▶ _WHAT TO WORK ON_: Return the lines exactly as they stand, from the first of the material through the line containing "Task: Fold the".

==*==

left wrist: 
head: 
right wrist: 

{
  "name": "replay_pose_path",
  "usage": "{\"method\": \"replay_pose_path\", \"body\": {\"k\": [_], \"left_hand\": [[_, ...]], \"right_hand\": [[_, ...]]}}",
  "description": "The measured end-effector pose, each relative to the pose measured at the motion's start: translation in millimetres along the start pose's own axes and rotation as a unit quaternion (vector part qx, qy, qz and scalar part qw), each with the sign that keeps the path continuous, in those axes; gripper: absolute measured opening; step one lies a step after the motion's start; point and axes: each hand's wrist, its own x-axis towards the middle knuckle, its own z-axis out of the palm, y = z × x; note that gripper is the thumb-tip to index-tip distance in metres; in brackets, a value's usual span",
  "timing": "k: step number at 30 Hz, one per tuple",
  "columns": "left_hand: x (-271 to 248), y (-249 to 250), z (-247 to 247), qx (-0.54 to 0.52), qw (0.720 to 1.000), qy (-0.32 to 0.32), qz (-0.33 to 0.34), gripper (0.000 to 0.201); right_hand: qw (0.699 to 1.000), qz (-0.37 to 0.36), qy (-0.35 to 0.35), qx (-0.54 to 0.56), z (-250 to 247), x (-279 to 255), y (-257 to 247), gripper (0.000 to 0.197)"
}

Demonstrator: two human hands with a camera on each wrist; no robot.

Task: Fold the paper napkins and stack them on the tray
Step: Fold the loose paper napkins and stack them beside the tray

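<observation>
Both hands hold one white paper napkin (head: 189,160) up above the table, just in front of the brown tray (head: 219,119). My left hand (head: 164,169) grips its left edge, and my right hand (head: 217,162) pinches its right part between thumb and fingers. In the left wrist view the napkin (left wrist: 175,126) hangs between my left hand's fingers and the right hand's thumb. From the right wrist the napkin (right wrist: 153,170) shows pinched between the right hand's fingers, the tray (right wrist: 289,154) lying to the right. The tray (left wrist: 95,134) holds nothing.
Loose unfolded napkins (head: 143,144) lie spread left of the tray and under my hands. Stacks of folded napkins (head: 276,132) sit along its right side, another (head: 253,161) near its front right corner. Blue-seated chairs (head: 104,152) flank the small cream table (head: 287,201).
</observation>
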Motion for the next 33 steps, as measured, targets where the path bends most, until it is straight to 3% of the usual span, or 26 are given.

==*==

▶ _WRITTEN ANSWER_:
left wrist: 
head: 
right wrist: 

{
  "name": "replay_pose_path",
  "usage": "{\"method\": \"replay_pose_path\", \"body\": {\"k\": [_], \"left_hand\": [[_, ...]], \"right_hand\": [[_, ...]]}}",
  "description": "The measured end-effector pose, each relative to the pose measured at the motion's start: translation in millimetres along the start pose's own axes and rotation as a unit quaternion (vector part qx, qy, qz and scalar part qw), each with the sign that keeps the path continuous, in those axes; gripper: absolute measured opening; step one lies a step after the motion's start; point and axes: each hand's wrist, its own x-axis towards the middle knuckle, its own z-axis out of the palm, y = z × x; note that gripper is the thumb-tip to index-tip distance in metres; in brackets, a value's usual span",
  "timing": "k: step number at 30 Hz, one per tuple",
  "columns": "left_hand: x (-271 to 248), y (-249 to 250), z (-247 to 247), qx (-0.54 to 0.52), qw (0.720 to 1.000), qy (-0.32 to 0.32), qz (-0.33 to 0.34), gripper (0.000 to 0.201); right_hand: qw (0.699 to 1.000), qz (-0.37 to 0.36), qy (-0.35 to 0.35), qx (-0.54 to 0.56), z (-250 to 247), x (-279 to 255), y (-257 to 247), gripper (0.000 to 0.197)"
}

Demonstrator: two human hands with a camera on each wrist; no robot.

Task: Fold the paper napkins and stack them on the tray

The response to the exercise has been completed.